Models: CART

Classification tree

In this exercise, the classification tree method is used to analyze the data set Carseats from the package ISLR. The exercise took some inspiration from this video.

Data preparation

First, install the package ISLR in order to access the data set Carseats. Use ?Carseats to read its description. To apply a classification of the sales, we first create a categorical outcome SaleHigh which equals “Yes” if Sales > 7.5 and “No” otherwise. Then we create a data frame MyCarseats containing SaleHigh and all the features of Carseats except Sales. Finally, split MyCarseats into a training and a test set (2/3 vs 1/3). Below we call them df_tr and df_te.

library(ISLR)
library(dplyr)
MyCarseats <- Carseats %>% mutate(SaleHigh=ifelse(Sales > 7.5, "Yes", "No"))
MyCarseats <- MyCarseats %>% select(-Sales)

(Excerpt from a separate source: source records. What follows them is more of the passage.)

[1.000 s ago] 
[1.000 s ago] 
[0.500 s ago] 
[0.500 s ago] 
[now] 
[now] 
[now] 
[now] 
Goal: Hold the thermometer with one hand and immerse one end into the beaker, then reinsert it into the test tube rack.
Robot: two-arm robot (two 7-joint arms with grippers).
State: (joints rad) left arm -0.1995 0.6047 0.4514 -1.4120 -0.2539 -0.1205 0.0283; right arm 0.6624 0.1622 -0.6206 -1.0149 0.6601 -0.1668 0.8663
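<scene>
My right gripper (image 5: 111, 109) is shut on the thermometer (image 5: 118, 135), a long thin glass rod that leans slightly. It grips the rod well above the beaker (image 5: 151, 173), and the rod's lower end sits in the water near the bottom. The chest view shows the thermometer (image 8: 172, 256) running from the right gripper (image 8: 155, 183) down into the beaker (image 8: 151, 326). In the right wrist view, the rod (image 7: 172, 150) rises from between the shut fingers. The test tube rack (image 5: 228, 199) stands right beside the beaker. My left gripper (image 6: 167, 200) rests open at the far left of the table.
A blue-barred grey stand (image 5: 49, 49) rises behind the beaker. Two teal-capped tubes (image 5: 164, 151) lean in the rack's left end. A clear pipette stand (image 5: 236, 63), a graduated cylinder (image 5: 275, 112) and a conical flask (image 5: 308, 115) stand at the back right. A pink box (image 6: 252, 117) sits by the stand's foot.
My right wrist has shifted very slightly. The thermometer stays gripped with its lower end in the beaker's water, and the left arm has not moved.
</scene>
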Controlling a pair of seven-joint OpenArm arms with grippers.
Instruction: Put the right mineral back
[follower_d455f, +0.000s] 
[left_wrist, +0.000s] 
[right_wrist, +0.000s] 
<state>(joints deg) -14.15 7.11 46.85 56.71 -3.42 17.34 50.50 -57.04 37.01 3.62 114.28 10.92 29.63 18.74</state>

set.seed(123) # for reproducibility 
index_tr <- sample(x=1:nrow(MyCarseats), size=2/3*nrow(MyCarseats), replace=FALSE)
df_tr <- MyCarseats[index_tr,]
df_te <- MyCarseats[-index_tr,]

Note: this is not the point of this exercise but remember that in a real situation the first step of the data analysis would be an EDA.

Fit & plot

The rpart function in the package rpart can be used to fit a classification tree with the same type of formulas as naive_bayes. It can then be plotted using the function rpart.plot of the package rpart.plot.

library(rpart)
library(rpart.plot)
set.seed(1234)
carseats_tree <- rpart(SaleHigh ~ ., data=df_tr)
rpart.plot(carseats_tree)
# Load MLBA environment
library(reticulate)
use_condaenv("MLBA")

We use the df_train and df_te created in R to carry out our CART training. For this, we will use the sklearn library. First, we copy our dataset from the R variable to a python variable. Then we use any encoder (e.g. OneHotEncoder, LabelEncoder, OrdinalEncoder) from sklearn.preprocessing to convert categorical data into a numeric form, which many sklearn machine learning algorithms require. In this case, we use the OneHoteEncoder which is similar to making dummy variables and turn each level of the category into a column. Also, we standardize the data in the case of python for faster computations using StandardScaler, which also helps to bring numerical stability and improve the results. After this, we divide the training and test sets into predictors (e.g., X_train) and the outcome (e.g., y_train) and initialize our classification tree and fit the model to the data.

import pandas as pd
import numpy as np
from sklearn.preprocessing import OneHotEncoder, StandardScaler

# We copy the training and testing datasets from R to Python.
carset_tr_py = r.df_tr.copy()
carset_te_py= r.df_te.copy()

# We encode categorical variables as numeric, which is necessary for CART.
le = OneHotEncoder()
cat_vars = ["ShelveLoc", "Urban", "US", "SaleHigh"]
for var in cat_vars:
    # Fit the LabelEncoder to the training set and transform the training and testing sets
    # We need to use the same encoder for both sets to ensure consistency
    carset_tr_py_encoded = le.fit_transform(carset_tr_py[[var]].values.reshape(-1, 1))
    carset_te_py_encoded = le.transform(carset_te_py[[var]].values.reshape(-1, 1))
    carset_tr_py[var] = carset_tr_py_encoded.toarray()
    carset_te_py[var] = carset_te_py_encoded.toarray()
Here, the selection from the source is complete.